Tarih: 01.09.2020 14:05

Abdullah Mete Erdemer İle Anılara Yolculuk

Facebook Twitter Linked-in

Abdullah Mete Erdemer İle Anılara Yolculuk

VATANSEVER BİR DEDE,ASKER BİR BABA,ÇALIŞMA VE SANAT İLE GEÇEN YILLAR.

Celal Bayar'ın ölüm yıl dönümünde yaptık bu söyleşiyi.

Bakalım saygı değer büyüğümüz bizlere neler anlatmış?

    Reyhan hanım ;öncelikle bugün 3.Cumhurbaşkanı Celal Bayar'ın ölüm yıl dönümü nedeniyle kendisini rahmet,şükran ve minnet ile anmak,bu vesile ile de ailemizin Cumhurbaşkanımız ile ilişkisiyle sözlerime başlamak istiyorum.

    "Annemin dedesi Şükrü Molla ,Bursa da yarım asıra yakın muhtarlık yapmış.Her vatansever gibi dedemizde vatanın düşmandan kurtulması,temizlenmesi,İstiklalimiz ve bağımsızlığımız için neler yapılması üzerine kafa yormuş.Bursa da çeşitli çalışma ve  eylemlere imza atmış.

    Tam bilemiyorum ama Bursa'nın Kurtuluşçu liderlerinden biri olması muhtemel.İşte rahmetli Cumhurbaşkanımız Celal Bayar(Galip hoca)ile bu şekilde tanışıyor.

    Galip hoca Yunan işgalinde olan Bursa'ya her gelişinde dedemiz Şükrü Molla ile buluşup,vatanın genel durumunu görüşür fikir alışverişinde bulunurlarmış..Bu buluşmalarını  Hidayet isminde bir vatan haini ,"Şükrü Molla evinde silah saklıyor" diye Yunan İşkal Kuvvetlerine gammazlayınca dedemin evi basılıyor,aranıyor ve dedem Atina'ya sürgüne gönderiliyor.Senelerce zindanlarda gayri sıhhi şartlarda yaşıyor.Bu acı günler Yunan kralının ikiz çocukları olunca ,çıkan genel af neticesinde sona eriyor..Yurduna döndükten sonra sürgündeki zor şartlardan dolayı fazla yaşamıyor ve hakka yürüyor.

    Dedemizin bunca acı çekmesine neden olan o hain ise bir gün girdiği Kapalı çarşı da esnaf tarafından linç ediliyor.

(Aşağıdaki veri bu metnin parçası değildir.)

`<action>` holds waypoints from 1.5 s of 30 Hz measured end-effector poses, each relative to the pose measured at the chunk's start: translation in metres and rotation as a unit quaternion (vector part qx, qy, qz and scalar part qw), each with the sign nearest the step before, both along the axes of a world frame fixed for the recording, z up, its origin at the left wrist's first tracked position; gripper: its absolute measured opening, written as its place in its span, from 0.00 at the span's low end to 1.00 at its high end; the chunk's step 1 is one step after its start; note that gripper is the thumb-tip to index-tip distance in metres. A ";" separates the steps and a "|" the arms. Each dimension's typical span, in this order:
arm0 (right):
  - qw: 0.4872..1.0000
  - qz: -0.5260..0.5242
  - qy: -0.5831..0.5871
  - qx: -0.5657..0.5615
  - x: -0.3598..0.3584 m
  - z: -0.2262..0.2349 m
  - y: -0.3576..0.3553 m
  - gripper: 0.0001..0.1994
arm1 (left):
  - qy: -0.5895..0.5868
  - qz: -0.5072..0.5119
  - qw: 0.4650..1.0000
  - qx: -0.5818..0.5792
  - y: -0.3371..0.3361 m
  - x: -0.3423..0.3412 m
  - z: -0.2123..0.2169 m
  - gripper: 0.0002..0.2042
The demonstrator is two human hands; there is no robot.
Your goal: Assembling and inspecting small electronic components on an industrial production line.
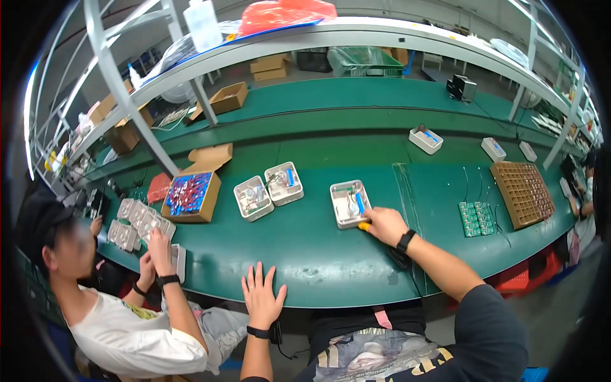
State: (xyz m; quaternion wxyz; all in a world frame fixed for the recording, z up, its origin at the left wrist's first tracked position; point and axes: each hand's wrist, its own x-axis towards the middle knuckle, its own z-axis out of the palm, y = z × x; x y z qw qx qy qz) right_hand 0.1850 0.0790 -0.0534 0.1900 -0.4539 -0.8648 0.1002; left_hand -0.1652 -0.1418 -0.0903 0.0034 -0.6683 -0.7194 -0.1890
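My left hand (262, 299) lies flat on the green table near its front edge, fingers spread and nothing in it. My right hand (385, 226) is closed at the near right corner of an open white plastic case (344, 219). A small yellow piece (364, 226) shows under its fingertips; the rest of it is hidden by the hand, so its kind cannot be told. Inside the case are a blue cylindrical part (360, 204), wires and a small board. Left of it stand two more open white cases (253, 198) (284, 183) with similar parts.
A cardboard box (207, 202) of blue and red wired parts is to the left, beside a co-worker (121, 305) handling white cases. Green circuit boards (476, 219) and a brown compartment tray (509, 191) lie right. Another white case (426, 139) sits farther back. A shelf (356, 37) spans overhead.
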 end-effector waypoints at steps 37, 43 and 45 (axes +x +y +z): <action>0.643 0.290 0.402 -0.584 -0.093 -0.031 0.195 0.18 | -0.030 0.002 0.999 -0.024 0.237 0.024 0.066 0.11; 0.651 0.292 0.383 -0.587 -0.088 -0.029 0.196 0.21 | -0.061 -0.010 0.995 0.077 0.244 0.024 0.032 0.09; 0.641 0.308 0.385 -0.589 -0.094 -0.031 0.196 0.21 | -0.107 -0.063 0.988 0.096 0.241 0.018 0.031 0.07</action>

    Annem Emine hanım rahmetli Cumhurbaşkanımız Celal Bayar ile Şükrü Mollanın torunu olarak hiç irtibatını kesmedi.Bu konuda babamın devre arkadaşı baş yaver albay(daha sonra Bursa Millet vekili)rahmetli Mustafa Tayyar'ın da ilgileri çok olmuştur.

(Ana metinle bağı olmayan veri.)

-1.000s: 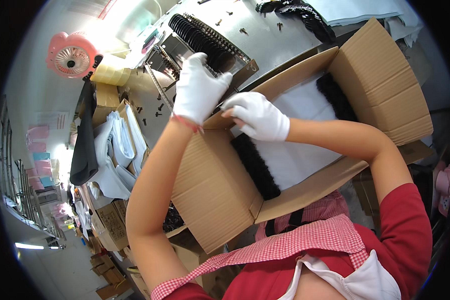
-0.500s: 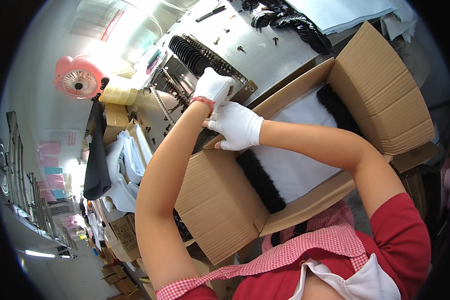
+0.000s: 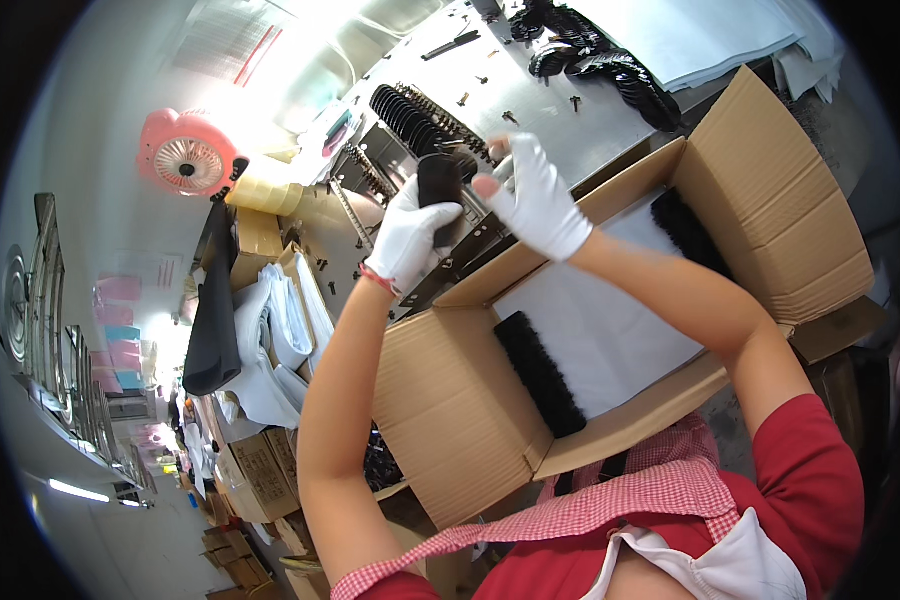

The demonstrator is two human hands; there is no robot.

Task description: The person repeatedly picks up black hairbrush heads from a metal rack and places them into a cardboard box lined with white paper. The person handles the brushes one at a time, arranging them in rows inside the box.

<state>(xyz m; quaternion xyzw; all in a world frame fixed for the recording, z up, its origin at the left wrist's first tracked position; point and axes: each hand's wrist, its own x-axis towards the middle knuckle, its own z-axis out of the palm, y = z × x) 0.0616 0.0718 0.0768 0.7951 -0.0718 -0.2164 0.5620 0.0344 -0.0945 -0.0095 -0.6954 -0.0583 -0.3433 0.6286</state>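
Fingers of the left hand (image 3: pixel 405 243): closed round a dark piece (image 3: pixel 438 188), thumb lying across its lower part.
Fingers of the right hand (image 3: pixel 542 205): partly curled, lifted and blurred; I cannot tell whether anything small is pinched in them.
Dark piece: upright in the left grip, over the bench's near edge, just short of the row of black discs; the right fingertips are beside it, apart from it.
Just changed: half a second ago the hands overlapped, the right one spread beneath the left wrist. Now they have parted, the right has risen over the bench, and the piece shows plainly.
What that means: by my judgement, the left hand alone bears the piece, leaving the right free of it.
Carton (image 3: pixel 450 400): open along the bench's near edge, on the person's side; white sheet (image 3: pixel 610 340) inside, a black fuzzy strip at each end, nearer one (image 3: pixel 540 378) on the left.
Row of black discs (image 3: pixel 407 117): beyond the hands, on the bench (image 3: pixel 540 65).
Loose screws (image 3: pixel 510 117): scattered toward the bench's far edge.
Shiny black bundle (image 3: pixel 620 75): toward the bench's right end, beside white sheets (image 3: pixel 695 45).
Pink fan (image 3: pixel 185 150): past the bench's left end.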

    Allah tüm vatan sevdalılarına ve şehitlerimize  rahmet eylesin.Bu vatan onlara minnettardır.

Benden bahsedersek;

    "Babam Sadettin bey Mudanyalı.Annem Emine hanım Bursalı.Babam İlk okul dördüncü sınıfta Konya da askeri okula girmiş,yani çekirdekten tam asker.Bu memlekette tam 60 yılını  Atatürk,Cumhuriyet ve vatan sevgisi ile geçirmiş.Milli değerleri koruyup kollama şekli ile hizmet etmiş,tam bir Mustafa Kemal'in askeri.Babamızla ne kadar gurur duysak azdır.

    1914 doğumlu babam,1937 yılında Kara Harp Okulundan mezun olmuş.1993 yılında emekli olana kadar vatanımızın dört bir yerinde görev yapmıştır.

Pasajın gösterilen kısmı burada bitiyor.